__WORK TO BE COMPLETED__
Please give, word for word, the line containing "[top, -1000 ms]" and every line that comes after it in the data below.

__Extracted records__
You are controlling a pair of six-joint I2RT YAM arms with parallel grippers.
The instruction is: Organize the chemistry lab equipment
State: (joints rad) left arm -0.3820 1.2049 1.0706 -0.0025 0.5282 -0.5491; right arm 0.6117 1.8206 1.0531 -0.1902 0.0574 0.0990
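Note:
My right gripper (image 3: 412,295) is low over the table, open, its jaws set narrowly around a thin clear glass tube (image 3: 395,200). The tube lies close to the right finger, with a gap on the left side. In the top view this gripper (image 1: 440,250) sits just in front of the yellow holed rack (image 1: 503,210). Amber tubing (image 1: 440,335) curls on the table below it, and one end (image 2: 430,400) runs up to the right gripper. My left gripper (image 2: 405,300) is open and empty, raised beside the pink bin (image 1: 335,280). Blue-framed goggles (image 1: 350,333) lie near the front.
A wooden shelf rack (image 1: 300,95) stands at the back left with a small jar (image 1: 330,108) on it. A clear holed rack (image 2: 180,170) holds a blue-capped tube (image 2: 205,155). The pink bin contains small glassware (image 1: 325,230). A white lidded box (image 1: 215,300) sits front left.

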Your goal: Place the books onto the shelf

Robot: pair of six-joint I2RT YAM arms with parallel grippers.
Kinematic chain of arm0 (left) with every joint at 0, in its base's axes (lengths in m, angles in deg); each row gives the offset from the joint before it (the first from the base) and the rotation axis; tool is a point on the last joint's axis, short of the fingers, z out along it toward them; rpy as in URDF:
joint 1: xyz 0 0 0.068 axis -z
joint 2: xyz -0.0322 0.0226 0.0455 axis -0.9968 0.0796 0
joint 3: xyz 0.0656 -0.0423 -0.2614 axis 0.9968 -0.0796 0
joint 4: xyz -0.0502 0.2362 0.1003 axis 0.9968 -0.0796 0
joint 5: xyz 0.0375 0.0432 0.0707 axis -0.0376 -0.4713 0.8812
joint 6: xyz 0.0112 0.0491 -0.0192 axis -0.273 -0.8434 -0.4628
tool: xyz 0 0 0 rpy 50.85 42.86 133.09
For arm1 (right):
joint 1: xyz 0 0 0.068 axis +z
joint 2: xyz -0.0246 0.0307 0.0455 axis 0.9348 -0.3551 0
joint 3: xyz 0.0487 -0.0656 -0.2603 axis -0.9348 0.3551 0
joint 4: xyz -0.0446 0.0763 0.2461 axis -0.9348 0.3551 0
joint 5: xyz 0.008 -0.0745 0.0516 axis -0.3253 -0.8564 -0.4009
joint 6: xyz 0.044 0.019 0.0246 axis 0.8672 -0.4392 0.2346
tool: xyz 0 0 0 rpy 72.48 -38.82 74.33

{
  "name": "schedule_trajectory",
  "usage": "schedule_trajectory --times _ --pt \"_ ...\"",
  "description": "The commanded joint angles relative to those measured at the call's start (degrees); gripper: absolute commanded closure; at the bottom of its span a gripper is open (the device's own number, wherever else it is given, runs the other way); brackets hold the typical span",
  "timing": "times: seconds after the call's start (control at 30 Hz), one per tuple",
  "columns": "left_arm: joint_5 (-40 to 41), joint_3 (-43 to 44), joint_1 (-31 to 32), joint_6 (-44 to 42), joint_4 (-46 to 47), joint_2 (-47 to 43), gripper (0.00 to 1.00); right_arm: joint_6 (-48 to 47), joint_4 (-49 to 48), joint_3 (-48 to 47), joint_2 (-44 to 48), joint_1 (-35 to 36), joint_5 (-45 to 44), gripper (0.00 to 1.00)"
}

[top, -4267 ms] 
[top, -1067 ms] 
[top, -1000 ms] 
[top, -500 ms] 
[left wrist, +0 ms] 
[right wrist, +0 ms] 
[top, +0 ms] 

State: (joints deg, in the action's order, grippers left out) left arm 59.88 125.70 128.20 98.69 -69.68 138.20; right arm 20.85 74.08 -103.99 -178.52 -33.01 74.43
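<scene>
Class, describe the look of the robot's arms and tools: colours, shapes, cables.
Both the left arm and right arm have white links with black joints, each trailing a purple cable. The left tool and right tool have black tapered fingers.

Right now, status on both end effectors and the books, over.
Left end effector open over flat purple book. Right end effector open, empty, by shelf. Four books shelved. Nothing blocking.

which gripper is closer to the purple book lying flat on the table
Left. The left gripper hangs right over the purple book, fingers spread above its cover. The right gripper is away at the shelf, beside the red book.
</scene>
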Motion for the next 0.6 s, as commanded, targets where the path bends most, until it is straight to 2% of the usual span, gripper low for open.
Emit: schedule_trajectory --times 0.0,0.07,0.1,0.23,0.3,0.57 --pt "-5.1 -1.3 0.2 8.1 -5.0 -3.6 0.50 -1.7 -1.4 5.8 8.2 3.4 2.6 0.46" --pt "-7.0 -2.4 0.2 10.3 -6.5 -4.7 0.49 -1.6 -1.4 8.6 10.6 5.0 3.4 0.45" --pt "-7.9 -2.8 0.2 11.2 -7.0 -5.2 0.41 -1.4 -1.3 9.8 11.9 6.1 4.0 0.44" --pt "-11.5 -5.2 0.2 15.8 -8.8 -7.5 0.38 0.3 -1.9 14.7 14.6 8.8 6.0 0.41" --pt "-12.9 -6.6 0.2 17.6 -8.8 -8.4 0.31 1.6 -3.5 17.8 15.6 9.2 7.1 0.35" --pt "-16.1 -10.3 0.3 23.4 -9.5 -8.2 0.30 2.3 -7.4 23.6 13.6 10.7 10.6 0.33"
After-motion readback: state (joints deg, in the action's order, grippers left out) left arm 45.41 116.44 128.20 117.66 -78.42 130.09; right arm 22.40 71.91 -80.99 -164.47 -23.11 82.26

__ANSWER SPACE__
[top, -1000 ms] 
[top, -500 ms] 
[left wrist, +0 ms] 
[right wrist, +0 ms] 
[top, +0 ms] 

State: (joints deg, in the action's order, grippers left out) left arm 59.88 125.70 128.20 98.69 -69.68 138.20; right arm 20.85 74.08 -103.99 -178.52 -33.01 74.43
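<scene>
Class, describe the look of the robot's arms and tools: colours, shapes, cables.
Both the left arm and right arm have white links with black joints, each trailing a purple cable. The left tool and right tool have black tapered fingers.

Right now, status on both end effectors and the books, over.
Left end effector open over flat purple book. Right end effector open, empty, by shelf. Four books shelved. Nothing blocking.

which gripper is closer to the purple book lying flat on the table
Left. The left gripper hangs right over the purple book, fingers spread above its cover. The right gripper is away at the shelf, beside the red book.
</scene>
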Motion for the next 0.6 s, as commanded, targets where the path bends most, until it is straight to 2% of the usual span, gripper low for open.
Emit: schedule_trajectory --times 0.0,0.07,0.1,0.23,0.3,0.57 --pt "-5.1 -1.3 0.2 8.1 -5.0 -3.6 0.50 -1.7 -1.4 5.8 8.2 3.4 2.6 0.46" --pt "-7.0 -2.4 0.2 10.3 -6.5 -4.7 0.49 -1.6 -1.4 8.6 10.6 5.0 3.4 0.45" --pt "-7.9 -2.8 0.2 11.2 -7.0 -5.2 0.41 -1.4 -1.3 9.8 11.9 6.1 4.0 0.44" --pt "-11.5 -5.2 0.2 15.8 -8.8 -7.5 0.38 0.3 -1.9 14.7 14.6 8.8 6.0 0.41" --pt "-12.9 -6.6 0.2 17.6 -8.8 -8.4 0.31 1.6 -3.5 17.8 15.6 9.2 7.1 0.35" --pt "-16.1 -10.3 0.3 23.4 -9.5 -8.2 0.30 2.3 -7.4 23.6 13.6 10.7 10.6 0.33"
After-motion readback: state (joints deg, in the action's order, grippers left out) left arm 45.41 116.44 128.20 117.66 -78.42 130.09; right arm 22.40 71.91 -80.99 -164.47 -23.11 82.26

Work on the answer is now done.